Work required: Would you reproduce exactly the lines below from the one holding "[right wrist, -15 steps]" through the one holding "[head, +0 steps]", inclusive, and no others?

Raw data:

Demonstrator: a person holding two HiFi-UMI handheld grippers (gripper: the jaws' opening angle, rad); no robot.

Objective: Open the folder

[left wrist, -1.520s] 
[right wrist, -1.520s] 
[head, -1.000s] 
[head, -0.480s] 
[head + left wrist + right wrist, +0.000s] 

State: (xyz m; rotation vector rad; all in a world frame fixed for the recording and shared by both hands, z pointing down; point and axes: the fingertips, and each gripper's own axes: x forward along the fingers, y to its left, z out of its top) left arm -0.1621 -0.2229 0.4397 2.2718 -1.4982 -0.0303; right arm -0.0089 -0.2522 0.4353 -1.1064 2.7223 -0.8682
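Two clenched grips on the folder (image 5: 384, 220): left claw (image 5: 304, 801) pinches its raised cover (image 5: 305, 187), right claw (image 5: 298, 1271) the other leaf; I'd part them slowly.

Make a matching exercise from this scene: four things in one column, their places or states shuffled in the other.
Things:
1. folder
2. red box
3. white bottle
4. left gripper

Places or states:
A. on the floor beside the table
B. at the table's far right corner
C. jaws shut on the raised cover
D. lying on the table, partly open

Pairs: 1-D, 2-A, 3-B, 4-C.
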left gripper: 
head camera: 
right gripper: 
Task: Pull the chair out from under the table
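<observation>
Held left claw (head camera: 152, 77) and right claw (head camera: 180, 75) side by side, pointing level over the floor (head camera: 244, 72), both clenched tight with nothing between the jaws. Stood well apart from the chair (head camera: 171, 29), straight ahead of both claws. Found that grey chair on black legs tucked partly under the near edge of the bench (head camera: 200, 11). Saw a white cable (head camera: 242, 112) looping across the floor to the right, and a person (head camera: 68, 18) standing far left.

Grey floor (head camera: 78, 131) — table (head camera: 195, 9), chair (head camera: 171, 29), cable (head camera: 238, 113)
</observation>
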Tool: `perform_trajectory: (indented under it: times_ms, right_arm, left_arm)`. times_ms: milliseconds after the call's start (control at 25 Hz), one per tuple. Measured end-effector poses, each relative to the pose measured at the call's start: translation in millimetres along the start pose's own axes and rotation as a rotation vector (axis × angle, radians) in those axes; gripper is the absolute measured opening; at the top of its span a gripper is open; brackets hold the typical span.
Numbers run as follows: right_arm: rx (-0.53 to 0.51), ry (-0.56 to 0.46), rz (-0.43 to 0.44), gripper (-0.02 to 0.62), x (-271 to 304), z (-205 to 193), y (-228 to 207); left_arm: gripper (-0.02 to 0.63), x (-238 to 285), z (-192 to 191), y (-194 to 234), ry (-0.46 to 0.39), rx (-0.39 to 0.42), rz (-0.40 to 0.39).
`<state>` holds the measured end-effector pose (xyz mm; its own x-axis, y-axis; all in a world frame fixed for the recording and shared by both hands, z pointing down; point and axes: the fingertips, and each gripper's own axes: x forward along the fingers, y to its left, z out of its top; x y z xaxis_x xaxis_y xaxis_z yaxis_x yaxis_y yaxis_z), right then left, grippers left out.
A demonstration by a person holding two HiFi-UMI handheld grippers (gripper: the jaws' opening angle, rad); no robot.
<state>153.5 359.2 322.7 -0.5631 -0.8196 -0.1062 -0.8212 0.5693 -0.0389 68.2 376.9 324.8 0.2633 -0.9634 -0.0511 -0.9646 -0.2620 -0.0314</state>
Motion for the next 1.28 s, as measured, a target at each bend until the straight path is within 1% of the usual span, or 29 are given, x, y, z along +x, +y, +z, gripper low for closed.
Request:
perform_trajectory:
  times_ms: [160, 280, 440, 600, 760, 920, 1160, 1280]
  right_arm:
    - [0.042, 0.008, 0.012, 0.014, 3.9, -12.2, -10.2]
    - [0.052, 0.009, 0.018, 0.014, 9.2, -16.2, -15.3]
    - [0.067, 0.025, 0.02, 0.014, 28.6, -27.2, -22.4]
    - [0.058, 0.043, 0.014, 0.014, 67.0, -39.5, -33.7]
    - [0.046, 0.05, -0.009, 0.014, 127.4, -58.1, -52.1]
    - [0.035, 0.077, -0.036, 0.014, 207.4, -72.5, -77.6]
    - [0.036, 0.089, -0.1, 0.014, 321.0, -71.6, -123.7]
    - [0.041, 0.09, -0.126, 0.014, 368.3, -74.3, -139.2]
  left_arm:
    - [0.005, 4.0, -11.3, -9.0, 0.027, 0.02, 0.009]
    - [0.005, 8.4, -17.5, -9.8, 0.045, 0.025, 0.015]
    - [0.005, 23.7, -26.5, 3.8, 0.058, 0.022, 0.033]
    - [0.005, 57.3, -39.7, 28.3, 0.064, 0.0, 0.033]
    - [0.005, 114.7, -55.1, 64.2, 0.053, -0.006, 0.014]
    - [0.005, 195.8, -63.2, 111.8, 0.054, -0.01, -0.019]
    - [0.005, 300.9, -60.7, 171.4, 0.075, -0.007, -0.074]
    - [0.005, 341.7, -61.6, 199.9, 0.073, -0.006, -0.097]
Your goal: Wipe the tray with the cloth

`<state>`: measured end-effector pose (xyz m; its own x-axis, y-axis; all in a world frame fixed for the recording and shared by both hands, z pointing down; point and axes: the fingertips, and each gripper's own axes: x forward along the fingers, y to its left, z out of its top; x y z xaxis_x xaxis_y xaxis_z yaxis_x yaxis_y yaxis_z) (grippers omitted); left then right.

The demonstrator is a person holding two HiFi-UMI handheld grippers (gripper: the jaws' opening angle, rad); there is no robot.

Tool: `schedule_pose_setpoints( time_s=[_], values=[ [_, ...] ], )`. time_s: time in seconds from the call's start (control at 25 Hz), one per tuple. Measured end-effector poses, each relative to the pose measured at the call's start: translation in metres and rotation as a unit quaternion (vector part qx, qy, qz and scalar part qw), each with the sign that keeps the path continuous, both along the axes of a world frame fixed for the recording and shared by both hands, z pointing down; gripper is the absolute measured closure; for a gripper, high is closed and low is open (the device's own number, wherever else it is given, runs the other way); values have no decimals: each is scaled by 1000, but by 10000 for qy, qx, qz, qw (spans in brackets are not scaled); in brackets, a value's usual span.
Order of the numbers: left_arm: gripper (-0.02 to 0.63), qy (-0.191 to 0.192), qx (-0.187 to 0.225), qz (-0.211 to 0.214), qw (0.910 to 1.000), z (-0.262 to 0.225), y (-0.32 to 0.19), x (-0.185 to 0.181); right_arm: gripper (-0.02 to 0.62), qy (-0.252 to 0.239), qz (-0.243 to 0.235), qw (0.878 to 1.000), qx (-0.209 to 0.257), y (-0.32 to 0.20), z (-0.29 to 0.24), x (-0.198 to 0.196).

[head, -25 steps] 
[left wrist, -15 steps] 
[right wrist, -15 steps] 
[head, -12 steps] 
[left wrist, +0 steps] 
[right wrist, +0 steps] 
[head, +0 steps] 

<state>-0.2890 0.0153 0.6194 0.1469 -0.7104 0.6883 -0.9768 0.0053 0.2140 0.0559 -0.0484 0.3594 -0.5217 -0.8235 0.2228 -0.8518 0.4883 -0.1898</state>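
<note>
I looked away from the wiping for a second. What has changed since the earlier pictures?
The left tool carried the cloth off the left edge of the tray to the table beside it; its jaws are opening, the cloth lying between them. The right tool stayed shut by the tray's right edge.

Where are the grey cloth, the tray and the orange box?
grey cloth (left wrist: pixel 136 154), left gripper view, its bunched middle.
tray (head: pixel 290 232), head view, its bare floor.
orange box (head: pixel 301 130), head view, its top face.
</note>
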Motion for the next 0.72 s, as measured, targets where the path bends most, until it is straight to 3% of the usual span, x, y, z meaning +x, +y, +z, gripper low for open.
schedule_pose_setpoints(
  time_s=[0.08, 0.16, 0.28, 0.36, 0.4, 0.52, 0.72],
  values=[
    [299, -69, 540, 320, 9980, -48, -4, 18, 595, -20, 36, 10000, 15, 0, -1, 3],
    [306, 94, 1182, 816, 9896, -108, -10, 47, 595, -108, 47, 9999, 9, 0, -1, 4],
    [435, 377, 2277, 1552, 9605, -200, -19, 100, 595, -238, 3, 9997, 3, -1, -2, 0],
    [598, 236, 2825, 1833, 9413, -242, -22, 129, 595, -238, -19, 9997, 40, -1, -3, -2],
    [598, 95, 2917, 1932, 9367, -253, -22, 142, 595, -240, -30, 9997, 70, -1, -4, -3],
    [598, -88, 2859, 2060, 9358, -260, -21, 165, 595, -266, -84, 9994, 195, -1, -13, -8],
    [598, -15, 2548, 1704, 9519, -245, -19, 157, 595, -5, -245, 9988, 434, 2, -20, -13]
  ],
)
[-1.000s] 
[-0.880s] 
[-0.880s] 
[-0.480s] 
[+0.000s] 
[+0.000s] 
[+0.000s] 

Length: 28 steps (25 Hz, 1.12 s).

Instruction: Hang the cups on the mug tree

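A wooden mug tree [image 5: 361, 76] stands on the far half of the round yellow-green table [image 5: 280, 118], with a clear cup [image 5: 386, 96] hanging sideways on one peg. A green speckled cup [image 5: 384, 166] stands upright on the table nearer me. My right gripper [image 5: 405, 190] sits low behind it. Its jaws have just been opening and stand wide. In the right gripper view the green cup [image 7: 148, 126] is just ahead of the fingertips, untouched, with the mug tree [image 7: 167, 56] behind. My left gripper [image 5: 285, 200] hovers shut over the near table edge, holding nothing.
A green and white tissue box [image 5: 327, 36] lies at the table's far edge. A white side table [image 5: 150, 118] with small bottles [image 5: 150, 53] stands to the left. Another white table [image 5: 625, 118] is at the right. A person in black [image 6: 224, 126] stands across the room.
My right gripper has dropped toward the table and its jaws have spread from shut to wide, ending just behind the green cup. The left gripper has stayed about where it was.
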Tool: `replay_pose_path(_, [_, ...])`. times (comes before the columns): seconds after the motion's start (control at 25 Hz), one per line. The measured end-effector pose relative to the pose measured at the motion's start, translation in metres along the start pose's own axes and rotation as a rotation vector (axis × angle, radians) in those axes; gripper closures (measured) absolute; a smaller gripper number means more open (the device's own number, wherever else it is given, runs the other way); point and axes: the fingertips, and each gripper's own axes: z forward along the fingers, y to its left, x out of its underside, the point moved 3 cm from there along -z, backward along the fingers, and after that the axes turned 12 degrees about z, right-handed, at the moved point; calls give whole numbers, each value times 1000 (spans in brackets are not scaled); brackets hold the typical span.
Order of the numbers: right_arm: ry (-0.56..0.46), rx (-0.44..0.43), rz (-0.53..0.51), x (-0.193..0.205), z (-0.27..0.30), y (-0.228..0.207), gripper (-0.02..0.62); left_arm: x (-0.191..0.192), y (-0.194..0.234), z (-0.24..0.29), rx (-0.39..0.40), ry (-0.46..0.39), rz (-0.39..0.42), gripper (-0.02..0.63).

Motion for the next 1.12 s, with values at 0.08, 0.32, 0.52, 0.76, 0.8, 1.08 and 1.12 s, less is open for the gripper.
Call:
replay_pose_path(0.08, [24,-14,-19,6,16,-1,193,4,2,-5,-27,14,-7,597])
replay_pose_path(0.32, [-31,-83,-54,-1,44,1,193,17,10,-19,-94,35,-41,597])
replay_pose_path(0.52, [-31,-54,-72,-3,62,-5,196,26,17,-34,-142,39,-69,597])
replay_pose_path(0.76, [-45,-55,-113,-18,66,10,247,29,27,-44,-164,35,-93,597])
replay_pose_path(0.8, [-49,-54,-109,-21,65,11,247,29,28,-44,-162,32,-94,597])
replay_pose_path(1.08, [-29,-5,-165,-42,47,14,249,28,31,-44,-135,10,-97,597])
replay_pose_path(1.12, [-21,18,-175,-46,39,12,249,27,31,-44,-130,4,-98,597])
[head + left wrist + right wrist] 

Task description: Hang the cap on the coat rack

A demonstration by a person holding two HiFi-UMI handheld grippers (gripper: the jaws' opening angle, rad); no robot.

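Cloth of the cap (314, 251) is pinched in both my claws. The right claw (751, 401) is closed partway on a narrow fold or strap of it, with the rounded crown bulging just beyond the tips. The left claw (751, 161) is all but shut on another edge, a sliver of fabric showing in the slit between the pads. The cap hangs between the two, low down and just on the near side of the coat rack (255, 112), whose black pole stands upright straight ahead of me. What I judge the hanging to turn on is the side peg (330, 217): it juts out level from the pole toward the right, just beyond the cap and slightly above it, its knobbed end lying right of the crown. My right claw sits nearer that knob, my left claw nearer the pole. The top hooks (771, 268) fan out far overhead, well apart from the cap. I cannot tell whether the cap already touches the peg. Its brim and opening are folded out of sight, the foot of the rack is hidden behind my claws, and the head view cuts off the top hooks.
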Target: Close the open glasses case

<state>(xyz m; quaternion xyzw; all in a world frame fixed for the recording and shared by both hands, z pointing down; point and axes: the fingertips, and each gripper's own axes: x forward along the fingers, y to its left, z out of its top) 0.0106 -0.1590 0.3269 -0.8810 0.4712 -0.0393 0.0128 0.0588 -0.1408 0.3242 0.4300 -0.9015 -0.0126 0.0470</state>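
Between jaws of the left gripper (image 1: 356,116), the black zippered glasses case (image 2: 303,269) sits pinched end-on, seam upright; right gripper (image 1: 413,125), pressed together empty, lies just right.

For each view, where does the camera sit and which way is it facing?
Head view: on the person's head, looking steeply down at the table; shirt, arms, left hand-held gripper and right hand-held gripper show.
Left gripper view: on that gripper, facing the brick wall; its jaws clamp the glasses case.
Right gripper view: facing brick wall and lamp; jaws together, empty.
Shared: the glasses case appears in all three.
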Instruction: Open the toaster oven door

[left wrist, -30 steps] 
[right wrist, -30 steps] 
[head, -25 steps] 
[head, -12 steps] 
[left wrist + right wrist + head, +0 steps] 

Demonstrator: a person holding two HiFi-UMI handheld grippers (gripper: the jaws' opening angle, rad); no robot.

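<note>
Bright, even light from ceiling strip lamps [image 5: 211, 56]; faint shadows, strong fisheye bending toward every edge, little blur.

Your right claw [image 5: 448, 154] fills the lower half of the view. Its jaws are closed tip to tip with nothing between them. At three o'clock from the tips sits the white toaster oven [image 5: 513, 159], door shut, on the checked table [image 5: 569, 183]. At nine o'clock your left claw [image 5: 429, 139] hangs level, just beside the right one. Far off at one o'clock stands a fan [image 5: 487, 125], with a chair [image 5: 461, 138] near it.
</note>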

Answer to the problem:
[right wrist, -15 steps] 
[head, -12 steps] 
[left wrist, +0 steps] 
[right wrist, +0 steps] 
[head, +0 steps] 

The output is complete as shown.